One of my favorite movie composers, Thomas Newman (American Beauty, Shawshank, Little Women, Meet Joe Black -- he has 83 entries as composer on imdb) did the music for the film. I actually wish I had noticed the score more. For some reason I did not observe it as well as I usually do. There was one song choice at an important moment that was a little heavy-handed for me, but I leave that to debate with those who have seen the movie. This is certainly a film I do not want to reveal anything additional about. Last post I talked about how the medium in which one watches a movie can affect not only the experience of watching the flick, but also how it affects expectations. This was a movie that I instantly knew I wanted to see the first time I saw the trailer. When the film was released, the reviews were alright, they seemed about an average of a B. This helped settle my expectations. It was 7th at the box office in its second week of release this past weekend. Seems like a lot of the folks I know have seen it and enjoyed it. Can't recall how many positive status updates I've seen about the Adjustment Bureau. I am among them, I truly enjoyed it and liked it. I make a point of not disclosing plot points and for this movie in particular, I really don't want to say much. If you like Matt Damon and Emily Blunt and the trailer interested you, I think you will be entertained. And also Matt Damon is so yummy.

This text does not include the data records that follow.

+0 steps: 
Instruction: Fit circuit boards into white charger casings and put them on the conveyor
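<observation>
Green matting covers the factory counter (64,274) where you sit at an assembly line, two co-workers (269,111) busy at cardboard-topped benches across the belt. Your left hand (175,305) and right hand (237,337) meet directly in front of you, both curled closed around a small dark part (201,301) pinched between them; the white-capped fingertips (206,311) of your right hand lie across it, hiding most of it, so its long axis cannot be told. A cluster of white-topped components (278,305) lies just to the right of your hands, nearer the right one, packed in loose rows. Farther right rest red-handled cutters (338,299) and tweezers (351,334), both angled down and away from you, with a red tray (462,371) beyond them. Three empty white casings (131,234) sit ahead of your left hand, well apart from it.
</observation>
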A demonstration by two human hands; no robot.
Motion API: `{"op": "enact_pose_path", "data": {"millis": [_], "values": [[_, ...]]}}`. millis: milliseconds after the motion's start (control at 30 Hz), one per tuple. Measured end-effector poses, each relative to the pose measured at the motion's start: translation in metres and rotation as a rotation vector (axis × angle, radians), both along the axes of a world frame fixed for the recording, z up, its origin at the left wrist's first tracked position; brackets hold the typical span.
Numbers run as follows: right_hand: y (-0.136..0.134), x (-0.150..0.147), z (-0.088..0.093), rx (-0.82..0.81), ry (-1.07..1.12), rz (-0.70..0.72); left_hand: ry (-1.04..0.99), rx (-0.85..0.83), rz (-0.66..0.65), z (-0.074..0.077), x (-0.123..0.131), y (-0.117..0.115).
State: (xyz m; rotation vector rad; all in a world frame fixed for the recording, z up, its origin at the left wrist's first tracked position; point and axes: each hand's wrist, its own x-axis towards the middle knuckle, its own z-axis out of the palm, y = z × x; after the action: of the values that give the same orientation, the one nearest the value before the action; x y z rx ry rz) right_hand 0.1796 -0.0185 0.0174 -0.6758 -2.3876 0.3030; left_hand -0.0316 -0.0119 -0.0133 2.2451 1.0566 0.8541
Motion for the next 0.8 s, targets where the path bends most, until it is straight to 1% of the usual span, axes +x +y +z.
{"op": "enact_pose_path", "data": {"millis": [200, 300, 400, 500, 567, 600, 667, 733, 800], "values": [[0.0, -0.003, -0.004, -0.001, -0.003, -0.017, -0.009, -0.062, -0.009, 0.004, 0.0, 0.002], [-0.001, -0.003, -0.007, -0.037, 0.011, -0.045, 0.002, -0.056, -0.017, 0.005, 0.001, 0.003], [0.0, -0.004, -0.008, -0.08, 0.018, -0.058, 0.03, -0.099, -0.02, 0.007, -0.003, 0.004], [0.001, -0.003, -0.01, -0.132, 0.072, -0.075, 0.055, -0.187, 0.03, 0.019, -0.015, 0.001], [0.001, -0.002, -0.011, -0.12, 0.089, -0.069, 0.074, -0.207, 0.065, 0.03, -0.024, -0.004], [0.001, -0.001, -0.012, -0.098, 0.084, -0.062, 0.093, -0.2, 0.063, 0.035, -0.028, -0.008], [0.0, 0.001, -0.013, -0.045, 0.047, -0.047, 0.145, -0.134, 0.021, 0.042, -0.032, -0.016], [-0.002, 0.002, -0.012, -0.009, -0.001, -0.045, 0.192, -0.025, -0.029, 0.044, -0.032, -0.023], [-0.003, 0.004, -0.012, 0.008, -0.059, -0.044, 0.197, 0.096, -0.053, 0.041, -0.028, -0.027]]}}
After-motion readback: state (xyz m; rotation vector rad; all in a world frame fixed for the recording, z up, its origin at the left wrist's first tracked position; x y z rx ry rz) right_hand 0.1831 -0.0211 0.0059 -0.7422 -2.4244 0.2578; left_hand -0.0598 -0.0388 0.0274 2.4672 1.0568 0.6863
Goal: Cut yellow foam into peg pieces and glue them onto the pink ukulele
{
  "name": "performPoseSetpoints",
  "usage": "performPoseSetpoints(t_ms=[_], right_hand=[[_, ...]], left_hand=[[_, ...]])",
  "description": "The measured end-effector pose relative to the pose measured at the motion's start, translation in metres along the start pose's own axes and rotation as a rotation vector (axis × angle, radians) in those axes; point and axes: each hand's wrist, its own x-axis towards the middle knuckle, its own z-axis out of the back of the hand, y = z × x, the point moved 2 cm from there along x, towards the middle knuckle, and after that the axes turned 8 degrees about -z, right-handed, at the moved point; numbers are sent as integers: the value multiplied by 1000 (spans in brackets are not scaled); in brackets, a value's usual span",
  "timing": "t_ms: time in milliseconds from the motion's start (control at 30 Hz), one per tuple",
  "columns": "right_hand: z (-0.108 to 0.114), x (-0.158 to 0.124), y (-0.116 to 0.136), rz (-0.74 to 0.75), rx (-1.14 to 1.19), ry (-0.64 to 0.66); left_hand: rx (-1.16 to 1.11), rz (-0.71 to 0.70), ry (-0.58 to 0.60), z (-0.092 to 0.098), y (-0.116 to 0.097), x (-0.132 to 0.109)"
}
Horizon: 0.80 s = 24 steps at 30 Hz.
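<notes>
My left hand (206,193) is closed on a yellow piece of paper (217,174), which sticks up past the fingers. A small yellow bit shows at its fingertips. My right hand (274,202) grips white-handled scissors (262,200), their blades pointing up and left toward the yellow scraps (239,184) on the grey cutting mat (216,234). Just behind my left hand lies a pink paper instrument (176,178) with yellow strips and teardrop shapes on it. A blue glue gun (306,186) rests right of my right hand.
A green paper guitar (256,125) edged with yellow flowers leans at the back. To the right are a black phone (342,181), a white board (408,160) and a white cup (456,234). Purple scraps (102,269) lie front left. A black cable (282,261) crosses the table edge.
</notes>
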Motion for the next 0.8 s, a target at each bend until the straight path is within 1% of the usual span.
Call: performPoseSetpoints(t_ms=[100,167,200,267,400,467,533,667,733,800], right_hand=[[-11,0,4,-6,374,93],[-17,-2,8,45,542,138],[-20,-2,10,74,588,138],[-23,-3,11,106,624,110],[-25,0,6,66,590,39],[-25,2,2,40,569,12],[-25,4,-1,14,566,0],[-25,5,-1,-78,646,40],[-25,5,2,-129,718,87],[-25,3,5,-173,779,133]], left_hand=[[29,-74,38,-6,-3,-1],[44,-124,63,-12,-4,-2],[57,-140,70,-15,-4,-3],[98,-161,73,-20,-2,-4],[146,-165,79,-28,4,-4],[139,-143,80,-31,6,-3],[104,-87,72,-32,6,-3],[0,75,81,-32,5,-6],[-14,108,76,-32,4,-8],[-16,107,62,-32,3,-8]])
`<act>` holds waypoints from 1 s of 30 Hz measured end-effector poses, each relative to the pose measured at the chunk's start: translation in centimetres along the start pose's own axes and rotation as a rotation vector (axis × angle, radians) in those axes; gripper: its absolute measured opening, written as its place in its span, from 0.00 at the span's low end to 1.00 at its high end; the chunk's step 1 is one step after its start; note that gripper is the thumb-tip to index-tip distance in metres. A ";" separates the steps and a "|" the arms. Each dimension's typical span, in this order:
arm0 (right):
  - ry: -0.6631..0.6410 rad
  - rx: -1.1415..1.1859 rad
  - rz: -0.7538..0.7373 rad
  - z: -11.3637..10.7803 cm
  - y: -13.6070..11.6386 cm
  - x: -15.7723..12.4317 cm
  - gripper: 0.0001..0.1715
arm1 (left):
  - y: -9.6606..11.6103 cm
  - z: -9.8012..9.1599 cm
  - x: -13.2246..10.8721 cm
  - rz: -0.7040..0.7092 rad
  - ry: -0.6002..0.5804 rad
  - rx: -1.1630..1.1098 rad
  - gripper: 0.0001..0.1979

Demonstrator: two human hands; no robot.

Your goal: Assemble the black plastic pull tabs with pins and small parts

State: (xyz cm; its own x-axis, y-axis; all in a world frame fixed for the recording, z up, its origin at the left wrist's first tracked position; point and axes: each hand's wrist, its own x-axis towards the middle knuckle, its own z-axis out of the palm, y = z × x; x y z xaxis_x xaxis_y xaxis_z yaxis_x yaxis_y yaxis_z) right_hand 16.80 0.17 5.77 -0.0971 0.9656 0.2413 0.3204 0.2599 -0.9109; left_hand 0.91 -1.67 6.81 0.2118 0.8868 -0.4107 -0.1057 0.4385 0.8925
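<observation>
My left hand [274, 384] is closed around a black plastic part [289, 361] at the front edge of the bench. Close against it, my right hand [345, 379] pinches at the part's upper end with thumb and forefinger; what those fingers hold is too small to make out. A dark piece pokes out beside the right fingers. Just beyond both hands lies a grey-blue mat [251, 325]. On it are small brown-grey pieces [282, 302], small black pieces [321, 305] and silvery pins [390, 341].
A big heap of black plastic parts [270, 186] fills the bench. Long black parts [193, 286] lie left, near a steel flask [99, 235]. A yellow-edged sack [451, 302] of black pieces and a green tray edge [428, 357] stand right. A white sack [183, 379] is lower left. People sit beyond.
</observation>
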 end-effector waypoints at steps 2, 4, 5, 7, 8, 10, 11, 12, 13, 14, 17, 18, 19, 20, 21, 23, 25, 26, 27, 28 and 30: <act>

I read the short story the Adjustment Team online. The movie takes the premise of the story and truly develops it into a much more fully realized world. The filmmakers, including writer-director-producer George Nolfi, deserve major credit for expanding on the idea of the story and bringing great deep to it.
Matt Damon's Phillip K Dick movie, is much stronger and much deeper than Ben Affleck's. Though, I did like 2003's Paycheck. Of course, I am partial to both the Bostonians pictures. Paycheck also features Michael C Hall, post Six Feet Under, pre Dexter. Also, I love the future/dystopian genre. I think its based in growing up on Back to the Future movies. Then reading Invitation to the Game in junior high and in high school Fahrenheit 451. I tried to read Catch-22 after I watched Clockwork Orange, but could not even make sense of it. This makes me realize that I have never read 1984 and should really get on that. My favorites: Terminator, 1 and 2, AI, THX 1138, Minority Report and Blade Runner. The last two are also based on Philip K Dick stories. I also must mention WALL-E in this conversation for its commentary on what the future may look like. It is scary that the films and books produced decades ago, would no longer take place in the future, they take place in present time. The Adjustment Bureau is a much more philosophical than a scary look at the future; there is a spiritual, religious component that debates free will. Though not futuristic or dystopian, I feel a connection between The Adjustment Bureau and Contact. For me its the exploration of spirituality and faith, and the question of if we alone in the universe and on our own. And worm holes mean time travel and time travel brings it all Back to the Future.